O Tribunal de Justiça do Rio de Janeiro confirmou que Jhonatan Correia Damasceno, preso pela morte da aposentada Martha Maria Lopes Pontes, de 77 anos, e da diarista Alice Fernandes da Silva, de 51, passará por audiência de custódia neste domingo, às 13h. O pintor, que confessou ter participado do crime que deixou as duas mulheres degoladas e carbonizadas, foi levado na manhã de sábado para o presídio de Benfica, após passar a noite preso na própria Delegacia de Homicídios, na Barra da Tijuca.

Segundo o laudo de exame de necropsia, a causa da morte de Martha e Alice foi esgorjamento — lesão profunda que atingiu a garganta das vítimas e que foi provocada por ação corto-contundente, possivelmente uma faca. Filho de Alice, o bombeiro hidráulico Diogo Felixberto Fernades da Silva, de 27 anos, contou que os pintores já haviam voltado ao apartamento outras vezes em busca de dinheiro, embora o serviço já tivesse sido quitado por Martha.

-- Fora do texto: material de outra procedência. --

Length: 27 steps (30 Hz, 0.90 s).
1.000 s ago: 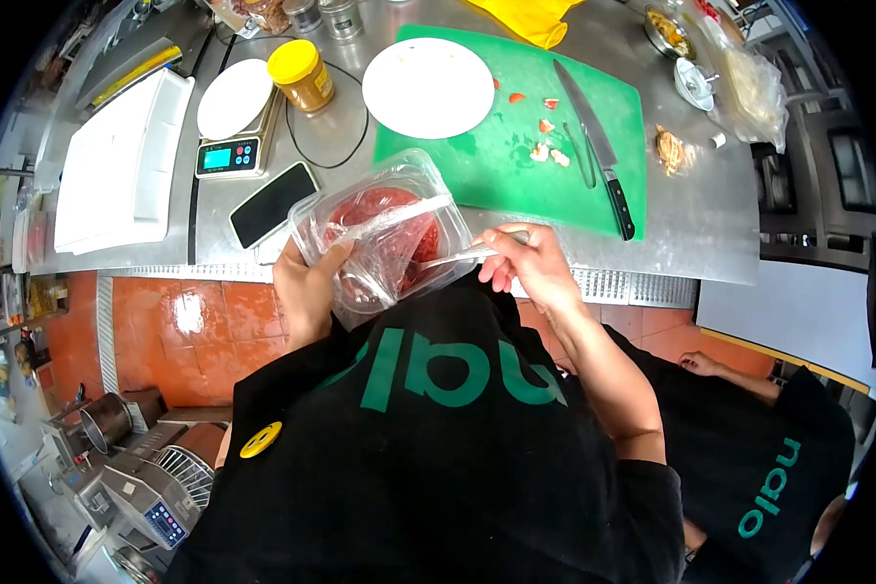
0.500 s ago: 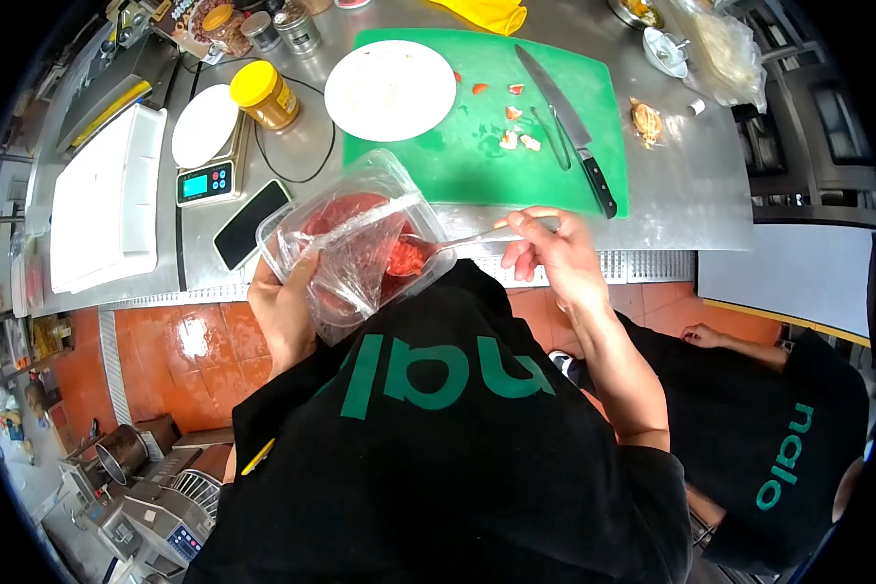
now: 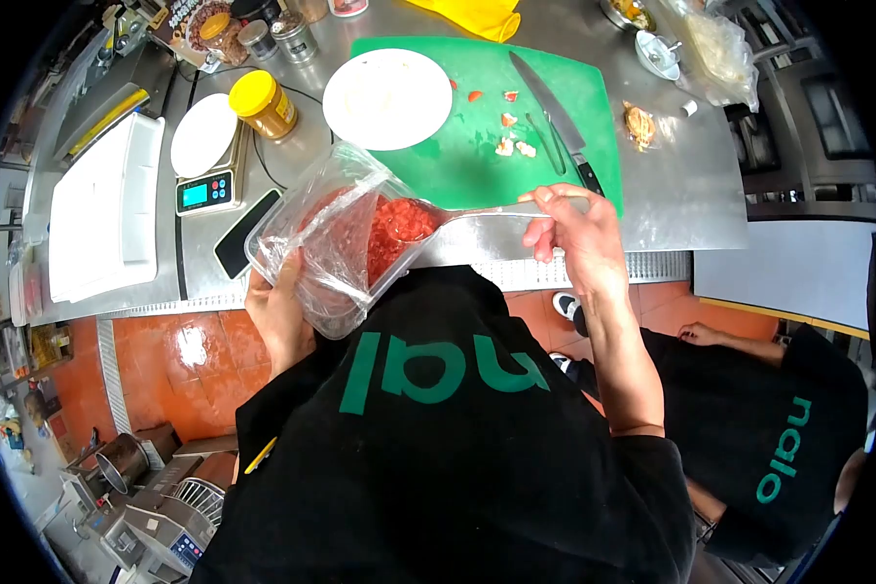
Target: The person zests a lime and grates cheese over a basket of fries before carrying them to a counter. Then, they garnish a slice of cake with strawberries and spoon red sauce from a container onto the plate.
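Observation:
My left hand (image 3: 280, 313) is closed on the near left side of a clear plastic container (image 3: 333, 319). Wrinkled cling film (image 3: 326, 234) covers its left part, leaving chopped red food (image 3: 384, 255) bare on the right. In my right hand (image 3: 582, 234) a metal spoon (image 3: 492, 211) is pinched by the handle's end. The spoon's bowl lies inside the container, with red food in it. Beyond the container, a white plate (image 3: 387, 99) rests on a green cutting board (image 3: 457, 180), where red and whitish scraps (image 3: 506, 146) lie.
On the board are a large knife (image 3: 563, 125) and a thin metal tool (image 3: 543, 144). A digital scale (image 3: 207, 192), a phone (image 3: 243, 238), a yellow-lidded jar (image 3: 263, 105) and a white tray (image 3: 107, 214) sit on the left. A co-worker (image 3: 759, 438) stands at right.
The spoon has moved up and slightly right, still in the container. More red food shows beside the film. The container has shifted slightly up and left, and my right hand slightly up and right.

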Tool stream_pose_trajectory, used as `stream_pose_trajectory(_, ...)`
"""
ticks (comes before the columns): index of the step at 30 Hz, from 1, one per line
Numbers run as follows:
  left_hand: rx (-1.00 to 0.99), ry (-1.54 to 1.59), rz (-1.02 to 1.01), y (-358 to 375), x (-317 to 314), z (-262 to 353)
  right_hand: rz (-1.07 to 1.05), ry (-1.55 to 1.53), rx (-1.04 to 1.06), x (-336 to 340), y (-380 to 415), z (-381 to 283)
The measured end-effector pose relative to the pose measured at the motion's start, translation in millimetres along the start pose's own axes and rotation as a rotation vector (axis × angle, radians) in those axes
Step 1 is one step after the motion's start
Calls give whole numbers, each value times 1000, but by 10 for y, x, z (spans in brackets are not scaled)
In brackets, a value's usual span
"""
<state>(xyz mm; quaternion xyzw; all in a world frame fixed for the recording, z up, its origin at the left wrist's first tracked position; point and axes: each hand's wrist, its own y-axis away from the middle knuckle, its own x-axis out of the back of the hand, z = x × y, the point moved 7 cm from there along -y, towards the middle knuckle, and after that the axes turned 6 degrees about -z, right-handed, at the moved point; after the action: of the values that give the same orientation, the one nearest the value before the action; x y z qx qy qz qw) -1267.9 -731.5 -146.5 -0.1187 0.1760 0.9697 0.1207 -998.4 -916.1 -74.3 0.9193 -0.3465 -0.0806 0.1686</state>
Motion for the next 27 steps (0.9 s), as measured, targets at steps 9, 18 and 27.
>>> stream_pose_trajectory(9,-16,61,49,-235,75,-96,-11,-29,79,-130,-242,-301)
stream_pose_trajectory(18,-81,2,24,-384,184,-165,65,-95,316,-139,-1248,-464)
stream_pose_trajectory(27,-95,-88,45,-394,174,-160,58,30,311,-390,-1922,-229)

Jhonatan foi preso em flagrante por equipes da DH com apoio da CORE na favela de Acari na última sexta-feira. Ele ficará em Benfica aguardando a decisão da Justiça sobre a conversão da prisão em flagrante em prisão preventiva e só então ele será transferido para Bangu. Jhonatan não tinha passagem pela polícia e em depoimento na delegacia confessou ter planejado o roubo ao apartamento de Martha, mas negou ter arquitetado a morte da idosa e da diarista. O preso acusa o comparsa, Willian de Oliveira Fonseca, de ter executado as vítimas, que segundo o laudo do exame de necropsia, foram mortas por esgorjamento — lesão profunda que atingiu a garganta das vítimas e que foi provocada por ação corto-contundente, possivelmente uma faca.

Willian teve a prisão cautelar temporária decretada pela Justiça neste sábado pelos crimes de duplo latrocínio consumado, extorsão qualificada pelo concurso de pessoas e incêndio praticado em casa habitada. A juíza Luciana de Oliveira Leal Halbritter, após ouvir o Ministério Público, entendeu que a decretação da prisão temporária se fez imprescindível para as investigações, já que o suspeito foi reconhecido formalmente pelas testemunhas como autor do crime.

De acordo com a Polícia Civil, Willian Oliveira Fonseca, que está foragido, tem extensa ficha criminal com passagens por roubo e receptação, e mesmo antes do crime cometido na última quinta-feira no Flamengo, já tinha mandado de prisão preventiva em aberto. O portal dos procurados divulgou neste sábado (11), um cartaz para ajudar a Delegacia de Homicídios da Capital a obter informações que levem a localização e prisão do criminoso.